The Louisiana Suits were consolidated for pre-trial management,
administration and discovery on July 3, 1996.

The defendants in the Louisiana Suits included Sprint
Communications and the predecessors of MCI WorldCom Network
Services, Inc.

The Louisiana Plaintiffs alleged that:

   (1) they represented a class of persons who own or owned
       property on which Sprint and MWNS placed
       telecommunications facilities;

   (2) the telecommunications facilities were located within
       servitudes granted by their predecessors-in-title to other
       entities, like railroads, which have tracks running
       through the property; and

   (3) the language granting the servitudes was not broad enough
       to include the placement of the telecommunications
       facilities, thus, the telecommunications facilities were
       improperly located on their land.

On November 18, 2000, the Parties to the Louisiana Suits reached
an agreement in principle for the settlement of the claims.

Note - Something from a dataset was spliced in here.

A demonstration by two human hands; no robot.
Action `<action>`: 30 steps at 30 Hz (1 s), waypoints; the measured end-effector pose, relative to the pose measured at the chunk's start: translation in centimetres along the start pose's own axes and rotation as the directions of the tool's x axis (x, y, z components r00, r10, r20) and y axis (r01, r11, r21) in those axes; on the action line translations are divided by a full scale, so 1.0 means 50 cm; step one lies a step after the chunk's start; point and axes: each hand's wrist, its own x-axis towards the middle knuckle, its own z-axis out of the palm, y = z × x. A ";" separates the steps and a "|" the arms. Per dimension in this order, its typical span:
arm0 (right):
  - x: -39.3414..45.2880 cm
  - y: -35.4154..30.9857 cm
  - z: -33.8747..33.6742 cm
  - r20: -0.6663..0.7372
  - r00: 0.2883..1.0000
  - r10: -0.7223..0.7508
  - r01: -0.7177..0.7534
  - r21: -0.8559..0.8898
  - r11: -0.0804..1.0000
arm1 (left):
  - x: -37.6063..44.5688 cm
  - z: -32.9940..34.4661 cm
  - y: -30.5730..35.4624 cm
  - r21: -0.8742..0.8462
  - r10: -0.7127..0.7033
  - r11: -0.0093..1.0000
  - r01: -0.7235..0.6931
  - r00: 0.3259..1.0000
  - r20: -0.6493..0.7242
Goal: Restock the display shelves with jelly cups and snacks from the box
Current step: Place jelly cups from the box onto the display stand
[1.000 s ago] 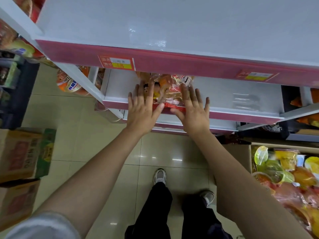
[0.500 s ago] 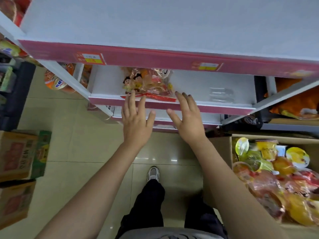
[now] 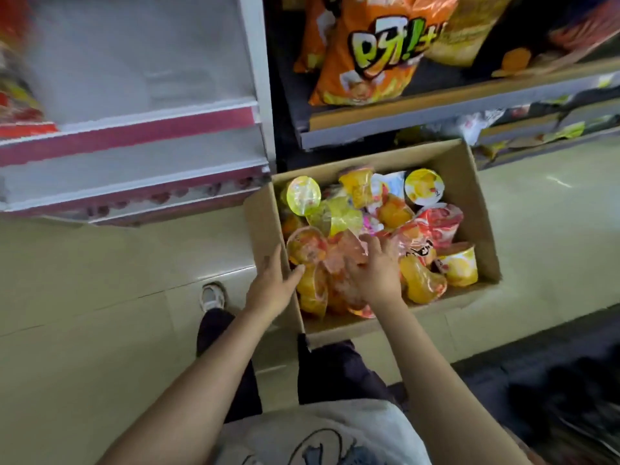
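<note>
I am standing over the cardboard box (image 3: 469, 182) on the tiled floor (image 3: 100, 280), looking down into it. It sits just beside the foot of the white shelves (image 3: 134, 156) with their pink edge strips, and below a darker shelf (image 3: 436, 109) that carries a big orange snack bag (image 3: 369, 52).

The box is heaped with jelly cups (image 3: 424, 186) and clear wrapped packs, mostly yellow, orange and red. Some cups show their round foil lids, others lie on their sides.

My left hand (image 3: 273, 283) rests at the left wall of the box, fingers straight and a little apart, the thumb reaching in to touch an orange pack (image 3: 312, 290) near the corner. It grips nothing.

My right hand (image 3: 379, 273) is down inside the box, laid over a reddish clear pack (image 3: 342, 260) in the middle of the heap. Its fingers spread over the plastic and bend slightly against it. From here I cannot tell whether they have closed round the pack or only press on it.

My shoe (image 3: 212, 297) and dark trouser legs show on the floor left of the box, and the pale front of my shirt (image 3: 318, 431) fills the bottom edge of the view.
</note>
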 end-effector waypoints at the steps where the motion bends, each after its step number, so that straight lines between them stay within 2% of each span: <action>1: 0.011 0.024 -0.005 0.007 1.000 0.006 -0.006 -0.027 1.000 | 0.006 0.024 0.011 -0.030 -0.012 1.000 0.011 0.999 -0.034; 4: 0.051 0.072 -0.003 0.170 0.986 0.000 0.005 -0.030 1.000 | 0.026 0.073 0.025 -0.016 -0.043 0.999 0.041 0.991 -0.124; 7: 0.081 0.079 0.016 0.363 0.932 -0.003 0.009 -0.013 1.000 | 0.025 0.099 0.033 -0.017 -0.087 0.996 0.086 0.990 -0.112; 11: 0.111 0.049 0.010 0.432 0.900 0.058 -0.153 0.187 0.970 | 0.003 0.105 0.039 -0.089 -0.104 0.992 0.094 0.989 -0.105; 14: 0.117 0.040 -0.009 0.408 0.909 0.083 -0.214 0.287 0.934 | -0.002 0.096 0.036 -0.153 -0.118 0.983 0.105 0.990 -0.075; 16: 0.099 0.037 -0.027 0.337 0.940 0.056 -0.168 0.316 0.934 | -0.003 0.085 0.042 -0.177 -0.121 0.979 0.106 0.990 -0.078; 19: 0.060 0.033 -0.082 0.220 0.975 -0.033 -0.070 0.444 0.893 | -0.025 0.062 0.071 -0.016 -0.047 0.999 0.045 0.986 -0.161; 20: 0.048 0.027 -0.102 0.201 0.976 -0.086 -0.022 0.479 0.877 | -0.035 0.051 0.082 -0.028 -0.011 1.000 0.007 0.988 -0.151; 22: 0.029 0.011 -0.124 0.232 0.954 -0.192 0.044 0.523 0.851 | -0.055 0.031 0.107 -0.165 0.033 0.986 -0.033 0.999 0.001; 24: 0.014 -0.019 -0.124 0.317 0.911 -0.263 0.048 0.552 0.833 | -0.070 0.021 0.125 -0.297 0.057 0.955 -0.010 0.987 0.151; 28: 0.014 -0.072 -0.100 0.504 0.831 -0.235 -0.079 0.525 0.847 | -0.067 0.009 0.092 -0.469 -0.029 0.881 0.057 0.997 0.068; 30: 0.043 -0.068 -0.074 0.471 0.876 -0.099 -0.193 0.531 0.825 | -0.066 0.005 0.053 -0.566 -0.103 0.815 0.125 0.992 0.071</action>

The terms of the Settlement, which the Parties executed in 2001,
are:

   (a) The Settlement Class does not include landowners who opt
       out during the notification and approval process;

   (b) Pecuniary benefits were offered to the class members based
       on two categories:

         * Fully Qualifying Landowner Benefits who are entitled
           to payment of a determinable amount per linear foot;
           and

         * Partially Qualifying Landowner Benefits who are
           entitled to a set amount per linear foot.

   (c) In exchange for the pecuniary benefits, class members will
       release any and all of their claims against Sprint and
       MWNS arising out of the presence of the telecommunications
       facilities on their property or servient estate, and will
       formally recognize and grant servitudes and rights of way
       for the telecommunications facilities.

   (d) A claims procedure will be administered by an independent
       third party claims administrator.  The claims
       administration process included the retention of a mapping
       company and an abstract company to search the tax assessor
       records of the parishes through which the
       telecommunications cables pass and to identify potential
       class members who own land under or adjacent to the cable
       side of the rights of way in which the telecommunications
       cables lie.

In September 2001, the Louisiana State Court approved the Class
Action Settlement Agreement.

On May 29, 2002, the Louisiana Court approved the form of a notice
and the procedure of distribution of the Notice of the Class
Action Settlement Agreement.  The Notice was distributed to over
8,000 landowners.  Pursuant to the notice, members of the
Settlement Class were given the option of (i) submitting claims
for Fully Qualifying Landowner Benefits or Partially Qualifying
Landowner Benefits; (ii) taking no action; or (iii) opting out of
the Settlement Class.  Only 38 landowners submitted forms opting
out of the Settlement Class.

As of the Petition Date, the Louisiana Suits were stayed as to
MWNS.  However, it went forward with respect to Sprint.  The
Louisiana Court granted final approval to Sprint's Settlement
Agreement on December 5, 2002.

The Louisiana First Circuit Court of Appeal subsequently issued a
decision, reversing the approval on the ground that the class
members were not given adequate notice about MWNS's bankruptcy
filing, which could have an effect on how the settlement was
implemented with respect to the remaining parties.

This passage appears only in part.